1. Montee Ball, RB, Denver Broncos - Fantasy value comes down to a combination of skill and opportunity, and no player in this year's class has both like Ball does. He was one of the most productive backs in college football history and lands in place where they need young legs. Ball will get the chance to play early and often, and his high workload in college doesn’t mean he won't have a good start to his NFL career, it most likely means that he won't have a long NFL career. The Broncos didn’t draft him for his long term potential, they drafted him because they think he can help them win now.
2. Le'Veon Bell, RB, Pittsburgh Steelers - The Steelers made Bell the second back taken in the draft while Eddy Lacy and Montee Ball were still on the board, so you know they think highly of him. They let Mendenhall go to Arizona in free agency, and they only signed Dwyer and Redman to one year deals, so you know they're going to give Bell every chance to become the number one back in Pittsburgh by the end of the year.

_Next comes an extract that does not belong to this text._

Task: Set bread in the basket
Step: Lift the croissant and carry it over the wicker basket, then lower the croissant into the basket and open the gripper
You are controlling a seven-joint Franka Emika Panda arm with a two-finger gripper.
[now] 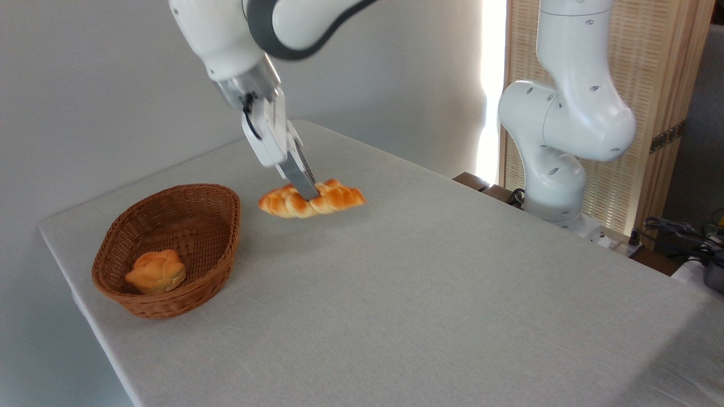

3. Tavon Austin, WR, St. Louis Rams - The most talented skill position player in the draft, Austin brings speed and agility to an offense that is in dire need of a playmaker for Sam Bradford. The Rams will find ways to get him into the offense early and often, and he will rack up the yardage points. Time will tell if he can get into the end zone enough to be a top tier fantasy wideout, but his touches alone will be enough to make him a solid option, especially in the PPR leagues.

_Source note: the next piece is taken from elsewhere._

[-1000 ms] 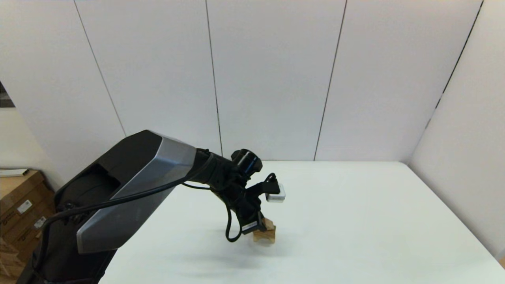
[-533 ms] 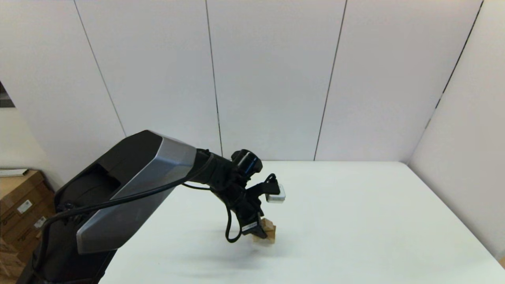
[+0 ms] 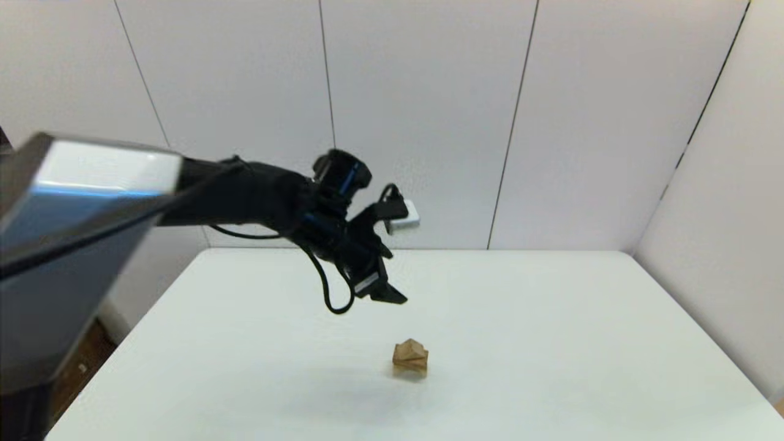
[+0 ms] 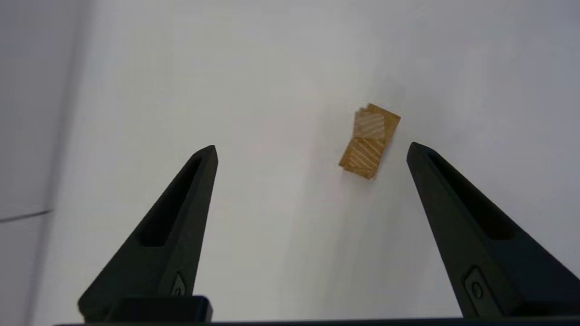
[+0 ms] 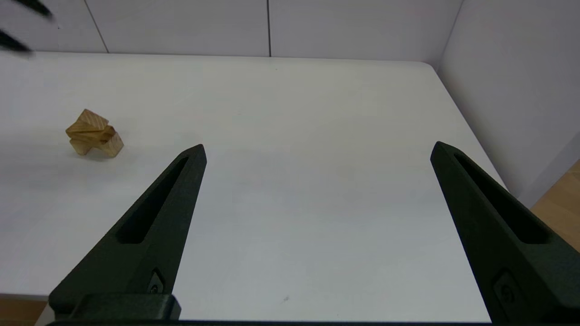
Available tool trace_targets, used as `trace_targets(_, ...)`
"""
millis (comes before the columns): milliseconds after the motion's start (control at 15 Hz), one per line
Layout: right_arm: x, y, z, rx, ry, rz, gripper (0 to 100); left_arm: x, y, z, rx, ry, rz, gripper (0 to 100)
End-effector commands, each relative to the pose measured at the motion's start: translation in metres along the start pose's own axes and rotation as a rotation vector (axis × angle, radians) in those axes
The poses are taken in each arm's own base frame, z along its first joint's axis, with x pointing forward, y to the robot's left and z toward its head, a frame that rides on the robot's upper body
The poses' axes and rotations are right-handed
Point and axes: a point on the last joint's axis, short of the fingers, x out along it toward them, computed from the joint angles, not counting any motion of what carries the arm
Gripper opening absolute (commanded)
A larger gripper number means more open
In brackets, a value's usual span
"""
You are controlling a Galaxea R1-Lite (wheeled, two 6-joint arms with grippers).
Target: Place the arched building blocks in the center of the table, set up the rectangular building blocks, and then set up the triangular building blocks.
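Note:
A small wooden stack stands near the middle of the white table (image 3: pixel 551 318). The triangular block (image 3: pixel 409 350) sits on top with its ridge up, the rectangular block (image 5: pixel 87 131) lies under it, and the arched block (image 5: pixel 103 146) is at the bottom. My left gripper (image 3: pixel 392 298) hangs open above and behind the stack, touching nothing. From the left wrist view the stack (image 4: pixel 369 140) lies far below, between the spread fingers of the left gripper (image 4: pixel 311 147). The right gripper (image 5: pixel 317 147) is open and empty, low at the table's near right side, far from the stack (image 5: pixel 93 134).
White wall panels close off the table's far edge and right side. The table's rounded far right corner (image 5: pixel 426 65) shows in the right wrist view. Wooden floor (image 5: pixel 559 194) lies beyond the table's right edge.
The left gripper, which was down at the stack, has let go and risen up and back. The triangular block stays on top of the stack.

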Motion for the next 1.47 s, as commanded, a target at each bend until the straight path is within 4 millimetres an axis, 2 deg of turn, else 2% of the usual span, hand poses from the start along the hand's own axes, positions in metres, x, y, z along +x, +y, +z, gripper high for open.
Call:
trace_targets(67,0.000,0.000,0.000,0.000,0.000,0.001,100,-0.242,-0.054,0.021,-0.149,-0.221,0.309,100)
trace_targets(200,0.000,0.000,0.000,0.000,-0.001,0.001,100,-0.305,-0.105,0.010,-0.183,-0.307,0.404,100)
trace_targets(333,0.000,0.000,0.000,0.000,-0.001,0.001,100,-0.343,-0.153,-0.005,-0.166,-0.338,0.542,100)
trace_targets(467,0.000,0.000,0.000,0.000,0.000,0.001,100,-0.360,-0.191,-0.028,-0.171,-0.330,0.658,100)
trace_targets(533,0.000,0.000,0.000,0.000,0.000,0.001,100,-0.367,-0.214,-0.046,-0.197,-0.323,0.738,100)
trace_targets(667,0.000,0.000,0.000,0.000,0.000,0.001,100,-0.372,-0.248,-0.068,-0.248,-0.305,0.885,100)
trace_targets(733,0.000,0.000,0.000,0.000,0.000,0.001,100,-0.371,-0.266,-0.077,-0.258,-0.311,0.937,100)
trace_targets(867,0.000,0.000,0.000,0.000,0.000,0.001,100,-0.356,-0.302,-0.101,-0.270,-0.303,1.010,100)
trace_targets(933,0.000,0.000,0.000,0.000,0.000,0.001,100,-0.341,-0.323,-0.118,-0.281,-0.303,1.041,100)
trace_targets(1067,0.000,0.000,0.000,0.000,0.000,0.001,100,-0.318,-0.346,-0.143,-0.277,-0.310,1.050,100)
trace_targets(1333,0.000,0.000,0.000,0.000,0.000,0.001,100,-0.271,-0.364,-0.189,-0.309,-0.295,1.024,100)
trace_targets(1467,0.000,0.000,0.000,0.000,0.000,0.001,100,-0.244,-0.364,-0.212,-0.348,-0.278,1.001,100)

4. Eddy Lacy, RB, Green Bay Packers - Lacy had a stellar career at Alabama, and comes into the league on a team that doesn't have much talent already on it's running back depth chart. Lacy will get the chance to show the world what he has at the NFL level, but he does come with some injury concerns, nursing a recurring turf toe injury he suffered in college. He ran behind one of the best offensive lines in college football history, and that may have inflated his draft stock. Plus, it says something that the Packers took another running back just two rounds later.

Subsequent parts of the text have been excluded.